Harry Potter and the Legends of Saints
By M. Wendy Hennequin
The Journal of Religion and Popular Culture Volume 25, Number 1, 2013
Abstract: Along with its other generic borrowings, the Harry Potter series uses tropes and plot structures from medieval hagiography. Rowling most signiﬁcantly uses hagiographical plot structures during the confrontations between Harry and Voldemort in the second and fourth novels, and the confrontation between Neville and Voldemort in The Deathly Hallows. The ﬁrst re-enacts the story of St. George; the second is constructed as a passio; and the third combines the two. These hagiographical plot structures serve to reveal character, reinforce the core values of the texts, and identify Harry with saints in order to signal his inevitable victory.

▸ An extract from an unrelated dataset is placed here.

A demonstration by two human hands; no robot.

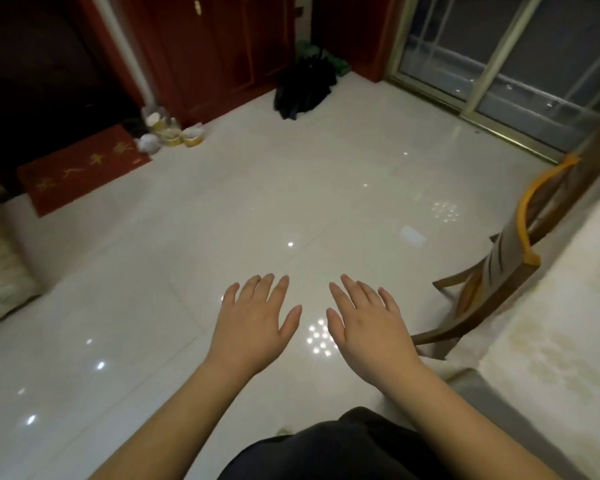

Introduction: Anne Hiebert Alton, noting the elements of many diverse genres in J. K. Rowling’s Harry Potter series, calls the works a “generic mosaic”, and others have made similar observations. For instance, June Cummins notes that the Gothic components in the texts “are so natural to its setting that they are almost invisible or at least so normalized that it appears as if they do not merit attention”.
Cummins’s statement can be equally applied to the other genres that inform the Harry Potter series: the conventions become so subsumed into, and so seamlessly interwoven with, the plot, characters, atmosphere, and elements of the other genres in Rowling’s books that they become almost unnoticeable. Despite their neat integration, several recent studies of Rowling’s Harry Potter series have explored the texts’ relationships with medieval romances, folk and fairy tales, pulp ﬁction, the school days’ novel, and Gothic ﬁction.
Scholars have, however, neglected one ingredient of the “generic mosaic”: medieval hagiography. Certain objects, abilities, tropes, and even plot structures in the Harry Potter series clearly derive from medieval saints’ lives and the cult of saints.